After decades of both overt and covert support for UNRWA’s work, why have both governments now moved so decisively against its very existence?
One answer may be that Israel, with U.S. backing, has now abandoned its earlier approach of indefinitely maintaining the occupation, in favor of seeking to radically remake all of Palestine. Indeed, it is hard to draw any other conclusion from Israel’s thorough destruction of Gaza, where Israeli forces have now killed more than 35,000 Palestinians, including at least 13,000 children, and where the International Court of Justice has ruled there is a plausible danger of genocide. Israel’s plan to expel Palestinians from Gaza into Sinai, where they would be re-defined as refugees under the mandate of the UN High Commissioner for Refugees (UNHCR), was blocked by Egypt—but had it succeeded, it would have gone hand-in-hand with abolishing UNRWA. All this points to a refashioning of both Israeli and U.S. political goals in the region.

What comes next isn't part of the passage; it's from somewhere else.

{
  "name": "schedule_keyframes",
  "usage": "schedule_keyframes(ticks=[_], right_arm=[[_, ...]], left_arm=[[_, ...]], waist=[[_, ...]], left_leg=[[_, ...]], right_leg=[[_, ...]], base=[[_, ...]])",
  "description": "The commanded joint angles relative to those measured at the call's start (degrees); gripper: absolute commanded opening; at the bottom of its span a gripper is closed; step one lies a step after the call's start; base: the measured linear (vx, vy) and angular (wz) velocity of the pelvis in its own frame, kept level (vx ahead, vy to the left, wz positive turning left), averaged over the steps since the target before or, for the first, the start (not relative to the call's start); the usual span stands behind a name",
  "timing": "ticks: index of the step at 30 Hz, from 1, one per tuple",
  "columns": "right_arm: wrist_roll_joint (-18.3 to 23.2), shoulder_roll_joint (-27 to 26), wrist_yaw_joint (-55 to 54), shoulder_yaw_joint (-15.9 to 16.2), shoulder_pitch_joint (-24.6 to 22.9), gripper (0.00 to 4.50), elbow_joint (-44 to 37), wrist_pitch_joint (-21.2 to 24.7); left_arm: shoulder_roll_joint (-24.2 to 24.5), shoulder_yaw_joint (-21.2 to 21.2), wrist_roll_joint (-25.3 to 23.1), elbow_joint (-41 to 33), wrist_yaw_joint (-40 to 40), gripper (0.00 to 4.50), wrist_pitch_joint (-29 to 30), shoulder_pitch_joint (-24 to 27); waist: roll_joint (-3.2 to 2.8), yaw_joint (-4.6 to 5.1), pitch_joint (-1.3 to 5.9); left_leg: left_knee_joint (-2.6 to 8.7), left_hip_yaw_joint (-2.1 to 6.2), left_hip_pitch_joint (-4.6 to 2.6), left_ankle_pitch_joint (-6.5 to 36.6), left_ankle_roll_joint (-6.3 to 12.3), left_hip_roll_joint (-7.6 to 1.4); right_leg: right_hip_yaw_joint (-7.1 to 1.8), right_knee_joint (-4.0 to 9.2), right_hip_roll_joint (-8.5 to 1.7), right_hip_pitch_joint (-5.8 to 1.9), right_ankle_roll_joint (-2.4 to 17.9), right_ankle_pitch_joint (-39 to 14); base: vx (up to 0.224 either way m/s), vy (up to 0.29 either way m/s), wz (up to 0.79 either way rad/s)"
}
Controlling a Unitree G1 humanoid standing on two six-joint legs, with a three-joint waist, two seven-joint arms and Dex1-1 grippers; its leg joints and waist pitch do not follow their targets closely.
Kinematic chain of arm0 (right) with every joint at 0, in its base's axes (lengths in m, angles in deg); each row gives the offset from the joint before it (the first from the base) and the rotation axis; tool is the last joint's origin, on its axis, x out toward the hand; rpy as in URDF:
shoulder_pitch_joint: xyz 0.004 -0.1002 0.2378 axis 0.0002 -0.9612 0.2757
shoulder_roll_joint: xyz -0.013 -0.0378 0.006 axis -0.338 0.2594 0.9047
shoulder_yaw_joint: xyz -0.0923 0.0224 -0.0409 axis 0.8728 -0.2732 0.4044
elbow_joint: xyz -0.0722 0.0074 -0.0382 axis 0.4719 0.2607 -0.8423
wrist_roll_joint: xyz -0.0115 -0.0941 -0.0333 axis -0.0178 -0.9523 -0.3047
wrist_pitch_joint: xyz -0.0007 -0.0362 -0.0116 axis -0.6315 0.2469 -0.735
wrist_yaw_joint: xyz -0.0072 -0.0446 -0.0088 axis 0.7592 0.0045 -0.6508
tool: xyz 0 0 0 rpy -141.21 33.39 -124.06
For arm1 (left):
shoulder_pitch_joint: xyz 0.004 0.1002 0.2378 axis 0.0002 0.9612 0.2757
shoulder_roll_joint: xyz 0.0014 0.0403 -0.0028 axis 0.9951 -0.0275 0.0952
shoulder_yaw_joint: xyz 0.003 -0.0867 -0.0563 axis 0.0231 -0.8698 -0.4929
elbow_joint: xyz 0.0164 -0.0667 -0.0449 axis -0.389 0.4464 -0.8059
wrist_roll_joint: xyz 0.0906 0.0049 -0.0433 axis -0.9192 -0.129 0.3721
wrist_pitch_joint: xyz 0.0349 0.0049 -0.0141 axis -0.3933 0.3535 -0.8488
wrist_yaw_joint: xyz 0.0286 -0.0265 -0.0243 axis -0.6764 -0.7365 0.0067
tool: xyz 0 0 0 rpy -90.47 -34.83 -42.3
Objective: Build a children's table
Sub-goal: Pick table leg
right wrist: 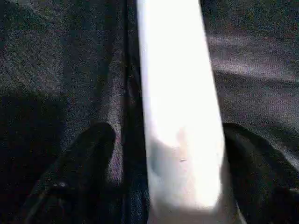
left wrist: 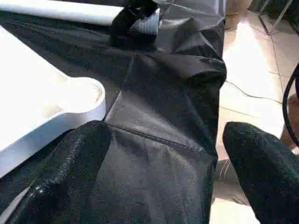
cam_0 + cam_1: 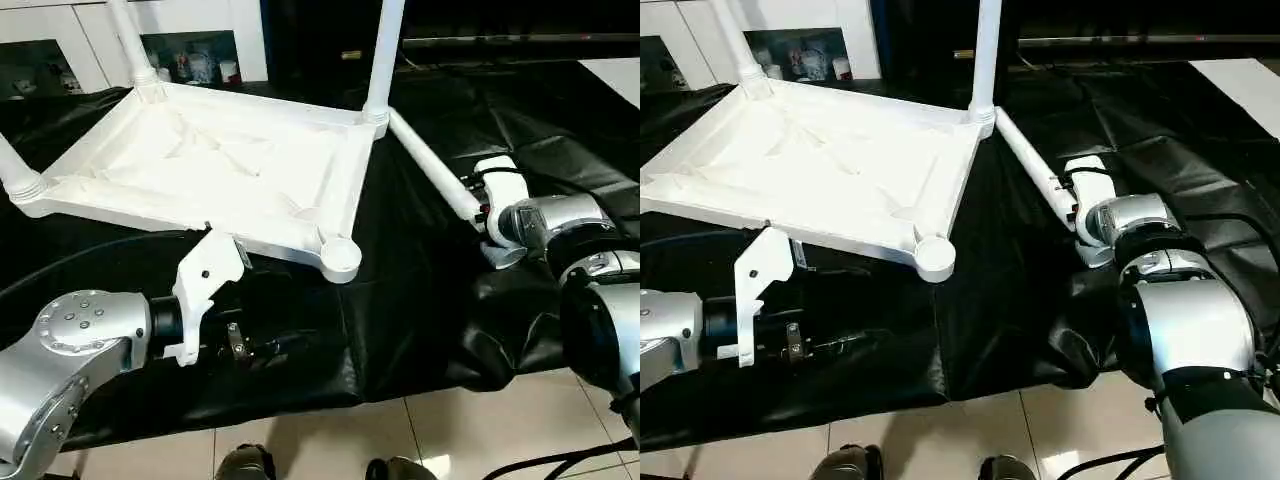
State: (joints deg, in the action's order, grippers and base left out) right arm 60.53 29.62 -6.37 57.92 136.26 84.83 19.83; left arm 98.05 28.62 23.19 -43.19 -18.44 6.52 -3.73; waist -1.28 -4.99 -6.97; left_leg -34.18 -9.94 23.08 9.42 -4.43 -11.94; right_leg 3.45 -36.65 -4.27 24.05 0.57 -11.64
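Observation:
The children's table top [image 3: 200, 165] lies upside down on the black-covered work table [image 3: 420, 300]. White legs stand in its back-left socket [image 3: 130, 45] and back-right socket [image 3: 385, 55], and a third leg [image 3: 14, 172] is at the left corner. The near-right socket [image 3: 341, 258] is empty. A loose leg [image 3: 430, 168] lies on the cover to the right. My right gripper [image 3: 480, 207] straddles its near end, and its fingers [image 1: 86, 158] stand apart on either side of it. My left gripper [image 2: 168, 135] hovers open over the cover just in front of the empty socket, holding nothing.
A white glass-door cabinet [image 3: 60, 45] stands behind the work table. The black cover hangs wrinkled over the front edge above a tiled floor [image 3: 470, 420]. Dark feet [image 3: 245, 462] show at the bottom edge. A white sheet [image 3: 620, 78] lies at the far right.

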Motion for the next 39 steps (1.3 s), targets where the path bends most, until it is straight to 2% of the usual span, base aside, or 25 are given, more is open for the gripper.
schedule_keyframes(ticks=[1, 3, 5, 9, 10, 11, 13, 14, 15, 16, 19, 22, 24, 26, 28, 29, 30, 31, 32, 33, 34, 35, 37, 38, 39], right_arm=[[-0.56, -0.24, 0.86, -0.16, 0.38, 3.35, 0.76, 1.69], [-1.20, -0.13, 1.13, 0.44, -0.04, 3.21, 0.83, 2.11], [-1.30, 0.00, 1.02, 0.47, -0.30, 3.03, 0.85, 2.27], [-1.25, 0.51, 0.48, 0.20, -0.97, 2.78, 0.84, 2.73], [-1.25, 0.51, 0.48, 0.20, -0.97, 2.64, 0.84, 2.73], [-0.33, 1.14, -0.63, -1.21, -1.54, 2.51, 0.74, 2.61], [1.12, 1.66, -1.47, -3.16, -1.85, 2.38, 0.54, 2.48], [1.55, 1.73, -1.66, -3.73, -1.93, 2.38, 0.48, 2.44], [2.19, 1.81, -1.86, -4.45, -2.06, 2.26, 0.35, 2.09], [2.19, 1.81, -1.86, -4.45, -2.06, 2.16, 0.35, 2.09], [4.61, 2.02, -3.58, -7.14, -2.44, 1.95, -0.14, 1.72], [6.37, 2.13, -5.41, -9.27, -2.70, 1.93, -0.62, 1.33], [8.08, 2.33, -7.87, -11.55, -3.32, 1.92, -1.54, -0.49], [9.68, 2.32, -8.75, -13.28, -3.87, 1.91, -2.58, -2.98], [11.43, 2.14, -7.90, -14.91, -4.78, 1.91, -4.44, -6.76], [13.42, 1.69, -6.08, -16.64, -6.53, 1.91, -7.66, -11.57], [14.88, 1.08, -3.00, -17.48, -8.28, 1.91, -10.92, -14.40], [16.61, 0.03, -0.19, -18.31, -10.77, 1.91, -15.59, -15.77], [17.12, -0.34, 0.66, -18.51, -11.55, 1.91, -17.08, -16.04], [18.05, -1.82, 1.87, -18.36, -15.38, 1.91, -23.87, -16.28], [18.78, -3.15, 2.50, -17.73, -19.39, 1.91, -30.77, -15.95], [19.67, -4.66, 2.50, -17.30, -23.83, 1.90, -38.38, -15.31], [22.58, -7.32, 3.35, -15.78, -32.28, 1.90, -53.41, -13.71], [22.58, -7.32, 3.35, -15.78, -32.28, 1.90, -53.41, -13.71], [24.18, -8.25, 3.38, -15.41, -34.97, 1.90, -58.31, -13.02]], left_arm=[[0.59, -0.17, 0.55, -0.93, -0.20, 4.50, 0.33, -0.53], [0.86, 0.25, 0.28, -0.35, -0.11, 4.50, -0.06, -0.93], [0.93, 0.53, 0.09, 0.06, -0.11, 4.50, -0.29, -1.21], [1.10, 1.70, -0.67, 1.57, -0.33, 4.50, -1.44, -2.02], [1.10, 1.70, -0.67, 1.57, -0.33, 4.50, -1.44, -2.02], [0.44, 2.26, -1.39, 3.37, -0.95, 4.50, -2.54, -3.30], [-0.46, 2.89, -2.75, 5.44, -2.22, 4.50, -3.31, -4.53], [-0.76, 3.19, -3.22, 6.24, -2.60, 4.50, -3.54, -4.83], [-1.65, 3.35, -3.91, 7.59, -3.85, 4.50, -3.65, -5.37], [-1.65, 3.35, -3.91, 7.59, -3.85, 4.50, -3.65, -5.37], [-4.38, 4.86, -5.99, 12.50, -6.48, 4.50, -5.69, -6.88], [-6.74, 5.83, -7.22, 15.59, -8.19, 4.50, -8.14, -7.77], [-9.81, 6.39, -8.69, 19.01, -10.61, 4.50, -10.76, -9.09], [-12.20, 6.24, -9.35, 21.26, -12.49, 4.50, -12.14, -10.17], [-14.71, 6.02, -10.57, 23.69, -14.80, 4.50, -15.16, -11.25], [-17.21, 5.86, -11.95, 26.59, -16.91, 4.50, -19.25, -12.71], [-18.61, 5.62, -12.39, 28.19, -18.56, 4.50, -19.74, -13.74], [-19.62, 5.65, -12.85, 29.95, -19.72, 4.50, -20.18, -15.01], [-19.83, 5.67, -12.97, 30.44, -20.04, 4.50, -20.16, -15.37], [-21.07, 5.28, -13.00, 31.43, -21.42, 4.50, -20.30, -16.27], [-22.00, 5.24, -13.63, 32.34, -23.01, 4.50, -20.37, -17.09], [-22.71, 5.33, -13.51, 32.84, -23.60, 4.50, -19.07, -17.88], [-23.98, 4.72, -11.97, 32.82, -23.63, 4.50, -16.32, -19.02], [-23.98, 4.72, -11.97, 32.82, -23.63, 4.50, -16.32, -19.02], [-24.33, 4.44, -11.46, 32.81, -23.51, 4.50, -15.85, -19.35]], waist=[[-0.05, -0.10, 4.07], [-0.04, -0.14, 4.36], [-0.03, -0.19, 4.32], [0.09, -0.40, 5.27], [0.04, -0.40, 5.25], [0.65, -0.40, 6.00], [0.65, -0.61, 6.43], [0.54, -0.68, 6.45], [0.92, -0.63, 6.48], [0.90, -0.63, 6.57], [1.06, -0.57, 6.67], [1.21, -0.55, 6.88], [0.96, -0.62, 6.98], [0.97, -0.67, 7.18], [1.29, -0.76, 7.31], [1.29, -0.78, 7.38], [1.55, -0.90, 7.11], [1.68, -1.20, 7.33], [1.60, -1.08, 7.56], [1.95, -1.04, 7.50], [1.91, -1.08, 7.65], [1.89, -1.10, 7.58], [1.78, -1.50, 7.51], [1.74, -1.53, 7.44], [1.68, -1.59, 7.46]], left_leg=[[3.48, -0.25, -0.97, 9.85, 0.39, -0.64], [3.39, -0.26, -1.05, 9.52, 0.31, -0.66], [3.37, -0.28, -0.99, 9.46, 0.28, -0.65], [3.00, -0.31, -1.07, 7.86, 0.18, -0.62], [2.96, -0.31, -0.97, 7.66, 0.19, -0.61], [2.74, -0.44, -1.10, 7.19, 0.20, -0.64], [2.49, -0.55, -1.21, 6.09, 0.16, -0.63], [2.46, -0.53, -1.18, 5.89, 0.13, -0.62], [2.44, -0.61, -1.14, 6.03, 0.01, -0.64], [2.44, -0.55, -1.06, 5.83, -0.11, -0.64], [2.27, -0.60, -1.05, 6.37, -0.37, -0.54], [2.20, -0.53, -1.00, 5.99, -0.39, -0.51], [2.07, -0.55, -1.02, 5.64, -0.24, -0.44], [1.91, -0.49, -0.93, 5.08, -0.02, -0.39], [1.78, -0.47, -0.85, 5.35, 0.53, -0.41], [1.76, -0.44, -0.81, 4.93, 0.75, -0.44], [1.71, -0.60, -0.66, 5.82, 1.43, -0.38], [1.66, -0.64, -0.85, 5.55, 2.39, -0.48], [1.52, -0.46, -0.74, 4.62, 2.81, -0.49], [1.61, -0.43, -0.67, 2.45, 3.74, -0.31], [1.52, -0.34, -0.76, 2.14, 3.93, -0.51], [1.53, -0.34, -0.67, 1.35, 4.30, -0.37], [1.86, -0.34, -1.21, 3.20, 4.38, -0.60], [1.89, -0.26, -1.12, 3.23, 4.20, -0.53], [2.11, -0.19, -1.30, 4.71, 3.72, -0.73]], right_leg=[[-2.27, 3.72, -2.58, -3.03, 16.17, -5.82], [-2.25, 3.62, -2.62, -3.13, 16.21, -5.54], [-2.27, 3.63, -2.63, -3.11, 16.24, -5.38], [-2.19, 3.21, -2.65, -3.44, 16.48, -3.76], [-2.19, 3.18, -2.64, -3.44, 16.56, -3.43], [-2.18, 3.06, -2.65, -3.76, 16.49, -3.06], [-2.22, 2.87, -2.64, -3.69, 16.19, -1.95], [-2.21, 2.78, -2.65, -3.67, 16.10, -1.70], [-2.23, 2.79, -2.61, -3.64, 15.95, -1.71], [-2.22, 2.65, -2.63, -3.77, 15.80, -1.47], [-2.27, 2.75, -2.66, -3.66, 15.11, -2.43], [-2.23, 2.74, -2.71, -3.76, 14.87, -2.02], [-2.26, 2.73, -2.72, -3.70, 14.83, -1.17], [-2.24, 2.51, -2.69, -3.84, 15.03, 0.25], [-2.22, 2.51, -2.85, -4.01, 14.90, 0.49], [-2.20, 2.42, -2.87, -4.02, 15.07, 0.82], [-2.32, 2.94, -2.93, -4.00, 14.17, 0.01], [-2.42, 2.94, -3.01, -4.13, 13.27, 0.82], [-2.36, 2.50, -3.00, -4.20, 13.40, 1.65], [-2.23, 2.52, -2.65, -4.23, 13.57, 3.04], [-2.23, 2.32, -2.89, -4.16, 13.86, 3.40], [-2.31, 2.39, -2.69, -4.28, 13.52, 4.34], [-2.30, 2.90, -2.73, -3.94, 12.97, 2.10], [-2.35, 2.85, -2.71, -4.08, 12.76, 1.54], [-2.25, 3.09, -2.81, -3.78, 12.81, -0.90]], base=[[0.000, 0.000, 0.00], [0.000, 0.000, 0.00], [0.000, 0.000, 0.00], [0.000, 0.000, 0.00], [0.000, 0.000, 0.00], [0.000, 0.000, 0.00], [0.000, 0.000, 0.00], [0.000, 0.000, 0.00], [0.000, 0.000, 0.00], [0.000, 0.000, 0.00], [0.000, 0.000, 0.00], [0.000, 0.000, 0.00], [0.000, 0.000, 0.00], [0.000, 0.000, 0.00], [0.000, 0.000, 0.00], [0.000, 0.000, 0.00], [0.000, 0.000, 0.00], [0.000, 0.000, 0.00], [0.000, 0.000, 0.00], [0.000, 0.000, 0.00], [0.000, 0.000, 0.00], [0.000, 0.000, 0.00], [0.000, 0.000, 0.00], [0.000, 0.000, 0.00], [0.000, 0.000, 0.00]])
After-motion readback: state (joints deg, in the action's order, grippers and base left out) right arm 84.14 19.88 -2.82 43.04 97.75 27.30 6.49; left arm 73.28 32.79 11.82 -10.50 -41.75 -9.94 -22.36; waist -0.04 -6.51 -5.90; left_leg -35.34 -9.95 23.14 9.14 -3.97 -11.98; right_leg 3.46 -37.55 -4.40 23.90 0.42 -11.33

It is also worth considering the idea that the current open campaign against UNRWA does not signal rupture so much as continuity. Decisions around funding UNRWA have always been embedded in political dynamics; the same is true of decisions around defunding it. The Palestinian refugees whose needs should be central to such decision-making—indeed, whose very lives may depend on the provision or withdrawal of funding—have in reality been treated as collateral to political machinations. UNRWA’s own Commissioner-General Philippe Lazzarini recently expressed this when he remarked that “with political will, aid can be increased. Political will can also prevent a man-made famine”.
Commenting on the United States’ defunding, UNRWA’s Washington Director Elizabeth Campbell has said that the provision of essential aid to two million people should “not be held hostage to achieve any political objectives.” Unfortunately, that is precisely what is happening—with Palestinian refugees across the Levant, especially those in Gaza, paying the ultimate price.
Footnotes used exceptionally due to the absence of online sources for referenced material
1 Letters from Ernest Bevin to Foreign Ministers of Belgium, Luxembourg and the Netherlands, 26 May 1950, FCO 371/82236, The National Archives, London, UK (TNA). See also: UK Brief for Colombo, ‘Palestine Refugees’, n.d., FCO 371/82243, TNA.
2 J.P.L. Gwynn, Treasury staff, letter to UN Department of FCO, Ref 2FD 541/91/01, 14 November 1974, FO 53/570 A, TNA.
3 J. McDonough, Ministry of Overseas Development, letter to J. Everett, FCO, FAO 284/358/01, 15 February 1977, FCO 93/1303 A, TNA.
4 US Representative UN to U Thant, Note A98USUN, 18 December 1970, File UN 10-4 1/1/71 Subject-Numeric File, RG 59, US National Archive, College Park, MD (USNA).